What are the three factors of cognitive dissonance?

Grapes are out of reach. The fox, which does not give up easily, tries to reach the grapes again, but despite all its efforts, it cannot reach the grapes. After several failed attempts, the fox finally gives up. As he wanders through the forest looking for something else to fill his stomach, the fox tells himself that the grapes were probably sour anyway.

Why do you say that, when you know for a fact that the grapes were ripe and juicy? Enforced compliance behavior refers to situations in which a person is forced to perform actions that are not consistent with their beliefs. Let's think of an accountant whose boss tells her to cover up a case of financial embezzlement. The accountant believes that this is wrong, but she may be forced to do so to keep her job. You have to make hundreds of decisions to get through each day.

What you may not know is that decision-making generally arouses dissonance. This is because all decisions involve choosing between two or more alternatives. Each alternative has its advantages and disadvantages. Choosing an alternative means that you will forego all the advantages of the unchosen alternative and, at the same time, it will guarantee you the disadvantages of the chosen decision, which is known as the opportunity cost of decision.

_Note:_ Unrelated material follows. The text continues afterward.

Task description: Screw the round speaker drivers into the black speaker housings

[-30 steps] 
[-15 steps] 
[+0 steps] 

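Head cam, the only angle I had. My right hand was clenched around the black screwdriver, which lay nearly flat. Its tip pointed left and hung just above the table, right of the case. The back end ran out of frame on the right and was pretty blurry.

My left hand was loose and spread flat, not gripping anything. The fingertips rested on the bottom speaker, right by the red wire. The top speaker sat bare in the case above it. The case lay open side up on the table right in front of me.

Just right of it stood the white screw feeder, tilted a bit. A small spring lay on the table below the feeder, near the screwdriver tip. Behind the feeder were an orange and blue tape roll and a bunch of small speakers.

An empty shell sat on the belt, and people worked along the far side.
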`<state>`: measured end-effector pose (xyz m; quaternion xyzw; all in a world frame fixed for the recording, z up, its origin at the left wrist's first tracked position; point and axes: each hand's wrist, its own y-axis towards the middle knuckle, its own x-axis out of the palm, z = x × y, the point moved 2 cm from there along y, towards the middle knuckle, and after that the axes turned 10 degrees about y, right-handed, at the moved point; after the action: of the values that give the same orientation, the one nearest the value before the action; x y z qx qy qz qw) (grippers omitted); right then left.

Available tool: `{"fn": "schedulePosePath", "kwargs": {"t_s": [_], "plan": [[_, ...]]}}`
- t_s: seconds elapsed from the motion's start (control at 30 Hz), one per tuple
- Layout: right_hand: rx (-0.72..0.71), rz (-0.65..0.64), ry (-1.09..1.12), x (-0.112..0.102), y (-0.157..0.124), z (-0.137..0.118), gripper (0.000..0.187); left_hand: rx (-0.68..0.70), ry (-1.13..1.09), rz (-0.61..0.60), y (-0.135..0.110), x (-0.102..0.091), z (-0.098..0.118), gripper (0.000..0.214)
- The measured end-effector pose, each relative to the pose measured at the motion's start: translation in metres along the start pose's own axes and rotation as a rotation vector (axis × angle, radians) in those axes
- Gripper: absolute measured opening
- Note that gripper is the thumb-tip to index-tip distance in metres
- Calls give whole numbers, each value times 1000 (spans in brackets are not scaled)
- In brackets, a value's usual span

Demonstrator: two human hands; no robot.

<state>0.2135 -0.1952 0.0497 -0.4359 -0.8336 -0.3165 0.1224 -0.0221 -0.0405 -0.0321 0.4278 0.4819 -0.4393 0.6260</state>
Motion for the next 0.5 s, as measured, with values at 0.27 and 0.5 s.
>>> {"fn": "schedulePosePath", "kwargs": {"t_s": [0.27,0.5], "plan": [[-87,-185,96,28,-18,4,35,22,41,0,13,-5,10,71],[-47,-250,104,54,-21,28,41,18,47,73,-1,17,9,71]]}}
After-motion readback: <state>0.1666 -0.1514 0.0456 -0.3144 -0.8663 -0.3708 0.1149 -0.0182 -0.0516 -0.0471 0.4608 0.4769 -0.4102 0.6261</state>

Humans tend to value achievements based on the amount of effort it took to achieve them. A person who had to save for 10 years to buy a Ferrari will value it more than that young man who made millions with cryptocurrencies in four months and bought a similar Ferrari. Things that require significant effort are valued more because we would experience dissonance if we dedicated a great deal of effort only to achieve a minor achievement. Unfortunately, the world doesn't always work this way.

Sometimes, we try really hard just to get a discouraging result. To reduce this dissonance, we either convince ourselves that the result was good, that we didn't really make much effort, or that the effort was pleasant. This is known as justification of effort. Decision-making is everywhere in everyone's life.

Decisions are what promote dissonance. For example, if you have to decide if you want to travel to a specific country abroad or if you want to invest the money in savings, you may feel a dissonance. If you go on the excursion and spend money, you'll have beautiful memories and the experience of a lifetime, but you won't have savings, and if you save the money, you'll have a bright future, but without experience or memories. It may be the case that these goals are more valued, which require a lot of effort to achieve them.

This is because it can cause dissonance. If we put a lot of effort into achieving something minimal and evaluate it negatively, then it doesn't make sense and doesn't add up. We could spend many years striving to achieve something. Then it turns out to be very insignificant and rubbish and, later, to avoid dissonance, and when it happens, you try to convince that you didn't spend many years or much effort or that the effort was quite pleasant.

In fact, it's more comfortable to be persuaded and convinced that what we've achieved is worth it and that's what a lot of people do. They validate that, something whose achievement has cost them a lot. This is the method for reducing dissonance, which is called justification of effort. If we put the effort into achieving the task and if the task turns out to be bad or negative, then we experience a dissonance in the effort.

To minimize this dissonance, people are motivated to think that the task went well and that it required a lot of justified effort. Here's a video from Marketing91 on cognitive dissonance. The theory of cognitive dissonance is one of the most studied, debated and influential theories in social psychology. Over the years, several revisions of the theory have been proposed, including self-consistency theory, self-assertion theory, dissonance theory, and the self-standards model.

Cognitive dissonance theory explains many aspects of human behavior and has numerous applications in the real world. Cognitive dissonance refers to a feeling of mental discomfort that occurs when a person has contradictory thoughts, beliefs, ideas, attitudes, information, or behaviors (dissonance). The more attractive or similar the two alternatives are, the greater the cognitive dissonance you will experience. Cognitive dissonance refers to feelings of discomfort that arise when a person's behavior or attitude conflicts with the person's values and beliefs, or when they are presented with new information that is contrary to their beliefs.

In his view, dissonance is not the result of a discrepancy between two important cognitions, but is more likely to occur when these cognitions relate to a person's self-concept. After carrying out several experiments, Leon Festinger devised the theory of cognitive dissonance. Another major cause of cognitive dissonance is finding information that goes against our beliefs. Cognitive dissonance occurs when you are in situations where there is an inconsistency between your values, beliefs, attitudes, and actions.

Just as hunger motivates people to eat to reduce their hunger, cognitive dissonance encourages people to act in ways that reduce their discomfort. The uncomfortable feeling caused by cognitive dissonance can manifest as stress, anxiety, regret, shame, or feelings of negative self-esteem. Since then, cognitive dissonance theory has become the most influential and most researched theory in social psychology. However, sometimes the feeling of discomfort becomes strong enough for you to realize that something isn't right, even if you don't recognize that you're experiencing cognitive dissonance.